William T. Vollman's  Fathers and Crows: "Difficult and flawed as is all Vollman's work, but at the same time an absolutely riveting tale of the Jesuits' attempt to convert the Huron nation.

 

"A current favorite is Vollman's latest, Europe Central. Parts of this book are more gripping than others—the chapters on Generals Vlasov and Paulus for example,  as well as on Kurt Gertstein, while the Shostakavich sections, with their esoteric allusions to classical music composition, can be hard going." -J.C.

 

 

" I don't have favorite book.  That is like having a favorite day of one's life.  Under the Frog, by Tibor Fischer, is as good as any I've read though, and I'll list it in the hope that someone else will read it." - W.D.G.

 

 

 

"My favourite writer has to be Brendan Behan, mostly for his raw use of language and his complete dismissiveness towards the crude rules of writing and his unique talent of drawing on his real experience." - T.F.

 

 

 

 

 

 

 

 

"My favorite novella is still Heart of Darkness. (Isn't it everyone's?). Conrad knew how to penetrate "the horror," while leaving it shrouded in mystery, playing with chiaroscuro, pulling just enough out into the light to electrify us. What would the novella be without him and 'The Nigger and the Narcissus,' 'Youth,' 'Typhoon' and 'Amy Foster?' Of course, I would also like to have written a sweet little volume by Vargas Llosa: 'El Hablador,' or Camus' 'The Fall,' or Hemingway's 'The Old Man and the Sea ..." --WRH

 

 

 

"My favorite book is Nabokov's Pale Fire. If I had to choose the one book to be discovered after the Apocalypse, the one book from which the generation of the year 3535 could try to reconstruct the English language, it would be Pale Fire.
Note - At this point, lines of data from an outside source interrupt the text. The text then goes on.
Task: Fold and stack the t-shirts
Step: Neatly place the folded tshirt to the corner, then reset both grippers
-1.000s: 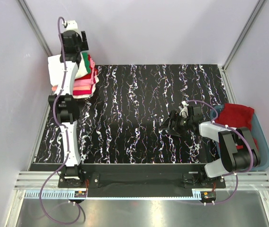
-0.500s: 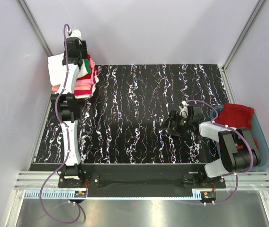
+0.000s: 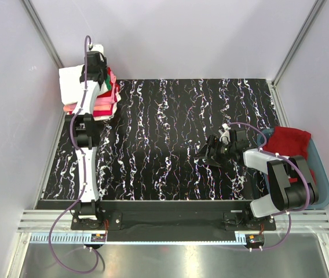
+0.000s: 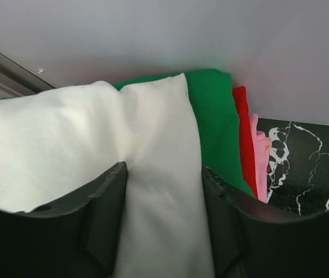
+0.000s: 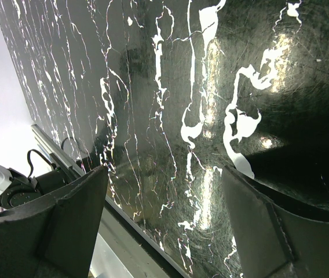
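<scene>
A stack of folded t-shirts (image 3: 103, 98) lies at the table's far left corner, with a white one (image 3: 70, 84) on top and green, red and pink layers under it. My left gripper (image 3: 95, 74) hangs over this stack. In the left wrist view its jaws (image 4: 164, 191) stand apart, with the white t-shirt (image 4: 153, 145) lying between and under them; green (image 4: 216, 127), red (image 4: 245, 145) and pink (image 4: 261, 162) edges show to the right. My right gripper (image 3: 202, 156) rests open and empty on the table, with only bare table between its jaws (image 5: 164, 174). A red t-shirt (image 3: 289, 142) lies crumpled in the blue tub.
The blue tub (image 3: 325, 176) stands at the table's right edge beside the right arm. The black marbled table (image 3: 170, 116) is walled by pale panels at the back and sides. The stack sits against the left wall's metal post.
My left gripper has come down and nearer, from above the back wall onto the top of the stack. The right arm has not moved.
</scene>
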Controlling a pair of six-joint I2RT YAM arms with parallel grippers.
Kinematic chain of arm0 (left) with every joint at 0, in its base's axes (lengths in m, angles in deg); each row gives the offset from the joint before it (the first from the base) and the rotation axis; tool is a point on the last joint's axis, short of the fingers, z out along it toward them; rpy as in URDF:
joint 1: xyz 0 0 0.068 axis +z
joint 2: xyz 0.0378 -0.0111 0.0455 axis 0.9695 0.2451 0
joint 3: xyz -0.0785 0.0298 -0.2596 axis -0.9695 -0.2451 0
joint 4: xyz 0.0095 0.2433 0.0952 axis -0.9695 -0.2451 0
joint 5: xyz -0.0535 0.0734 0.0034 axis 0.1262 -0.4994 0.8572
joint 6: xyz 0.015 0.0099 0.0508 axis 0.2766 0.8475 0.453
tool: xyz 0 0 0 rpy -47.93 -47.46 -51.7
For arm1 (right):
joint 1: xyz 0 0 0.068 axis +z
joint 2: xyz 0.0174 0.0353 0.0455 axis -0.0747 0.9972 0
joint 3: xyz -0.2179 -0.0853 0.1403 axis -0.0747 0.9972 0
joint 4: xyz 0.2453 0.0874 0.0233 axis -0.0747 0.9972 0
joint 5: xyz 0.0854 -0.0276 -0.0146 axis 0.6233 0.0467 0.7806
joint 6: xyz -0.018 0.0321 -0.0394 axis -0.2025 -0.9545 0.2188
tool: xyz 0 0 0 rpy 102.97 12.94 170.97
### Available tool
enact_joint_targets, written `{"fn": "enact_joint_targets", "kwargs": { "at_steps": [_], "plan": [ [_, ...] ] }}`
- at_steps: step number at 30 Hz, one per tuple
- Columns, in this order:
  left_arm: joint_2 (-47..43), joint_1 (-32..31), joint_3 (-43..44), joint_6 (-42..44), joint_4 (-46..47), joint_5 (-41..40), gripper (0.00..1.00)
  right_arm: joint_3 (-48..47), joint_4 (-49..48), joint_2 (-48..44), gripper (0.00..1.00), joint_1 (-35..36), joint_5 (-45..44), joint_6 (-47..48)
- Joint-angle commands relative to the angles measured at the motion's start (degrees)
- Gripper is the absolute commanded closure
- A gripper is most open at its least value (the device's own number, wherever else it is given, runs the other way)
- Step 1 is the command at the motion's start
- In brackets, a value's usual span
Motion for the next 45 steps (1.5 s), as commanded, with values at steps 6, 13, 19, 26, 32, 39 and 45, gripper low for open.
{"fn": "enact_joint_targets", "kwargs": {
  "at_steps": [6,13,19,26,32,39,45],
  "plan": [
    [-1.2,0.0,1.7,0.8,2.0,-2.1,0.74,-1.3,-1.8,0.0,0.14,0.0,0.9,-0.1],
    [-5.7,-0.9,1.7,1.5,3.8,-0.8,0.93,-1.3,-1.8,0.0,0.14,0.0,1.0,-0.1],
    [-7.8,-2.1,1.6,1.8,4.5,0.8,0.94,-1.3,-1.8,0.0,0.14,-0.1,1.0,-0.2],
    [-8.7,-3.5,0.6,2.1,4.7,1.7,0.93,-1.2,-1.8,0.0,0.14,0.0,1.0,-0.1],
    [-9.6,-4.5,-0.7,2.5,5.4,3.2,0.74,-1.2,-1.9,0.1,0.13,0.0,1.1,-0.2],
    [-10.0,-5.0,-1.3,3.1,5.6,4.9,0.33,-1.2,-1.9,0.1,0.13,0.0,1.0,-0.2],
    [-14.9,-4.4,-2.6,-1.6,5.7,6.4,0.23,-1.2,-1.9,0.1,0.13,0.0,1.0,-0.1]
  ]
}}
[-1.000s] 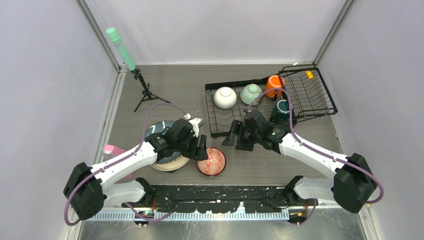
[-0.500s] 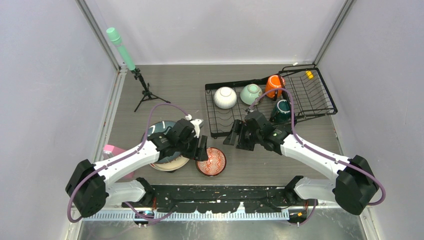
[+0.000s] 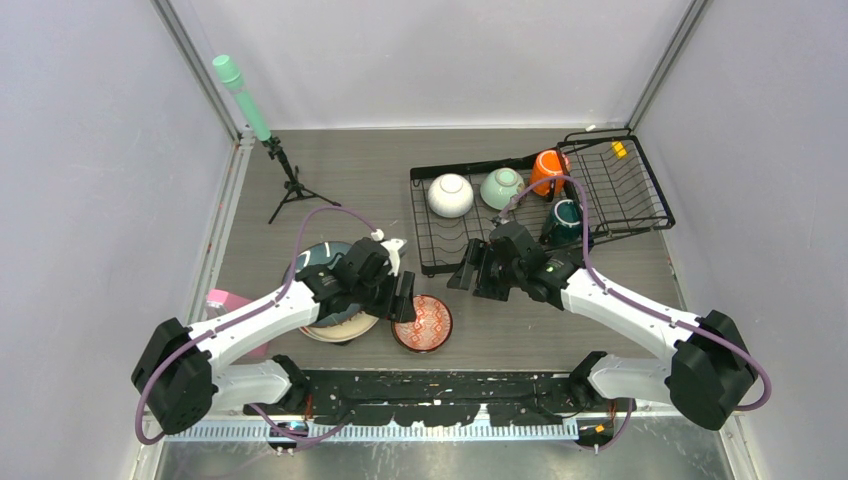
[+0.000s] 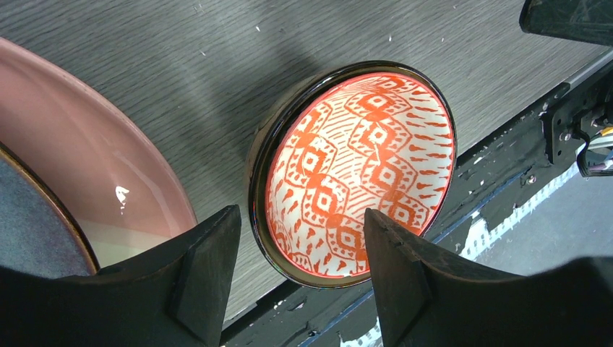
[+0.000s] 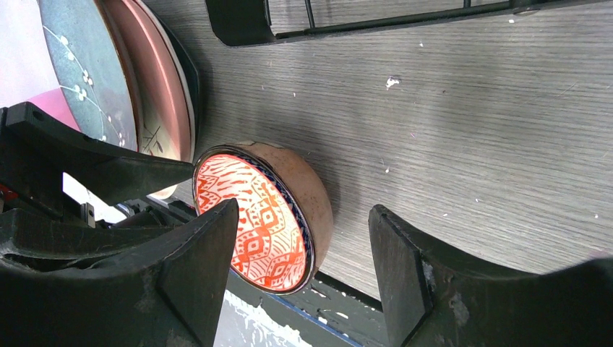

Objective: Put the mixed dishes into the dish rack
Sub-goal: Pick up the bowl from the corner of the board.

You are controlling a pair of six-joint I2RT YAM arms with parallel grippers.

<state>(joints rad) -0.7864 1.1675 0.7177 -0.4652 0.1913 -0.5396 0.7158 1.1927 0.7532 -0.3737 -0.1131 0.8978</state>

Plus, as a former academic, the book's cheap shots at academia are good for more than a laugh or two." - E.M.

 

 

 

"Ursula K. Le Guin's Dancing at the Edge of the World is my favorite collection of essays. If I must choose one among the many as my very favorite, it's 'Conflict,' in which Le Guin argues against the 'gladiatorial view' of fiction. I like what she says and how she says it: '... that something or other has to happen in a story, I agree ... But that what happens in a story can be defined as, limited to, conflict, I doubt.' Le Guin has been my favorite writer and wisewoman since the days of Earthsea." - D.J.L.

 

 

"Naming my favorite novel is easy.  It's Lucky Jim,by Kingsley Amis.  As far as I'm concerned, the funniest book in the English language." --P.S.

 

 

 

 

 

 

Tropic of Cancer, by Henry Miller. "I like Henry Miller very much, though I haven't read him in years ... He's simply the freshest, most confident, happiest, most full-of-life writer I've ever encountered." - K.W.

 

 

 

 

 

"Boris Pasternak's Doctor Zhivago is poetry from the beginning to end, which makes translation impossible, whether it is to other languages or to other media. Pasternak makes things with words, sturdy and durable." - O.Z..

 

 

 

 

 

 

 

"Marc Bojanowski's The Dog Fighter." - K.M.K.

 

 

 

 

 

 

The Year of Magical Thinking, by Joan Didion. "For essays I really like Joan Didion, and was glad to get this piece finished so I could read her new dead husband book." - J.F.

 

 

 

 

"My favorite novel today is The Time Traveler's Wife partly because I met the author before I met the book, and it was really interesting to read in that order.  I thought it was complicated and intelligent in a way that did not seem either of those." - E. K.

 

 

 

"My favorite fiction at the moment?  A Canticle For Leibowitz. You can bet I'll change my mind in the shower." -J.B.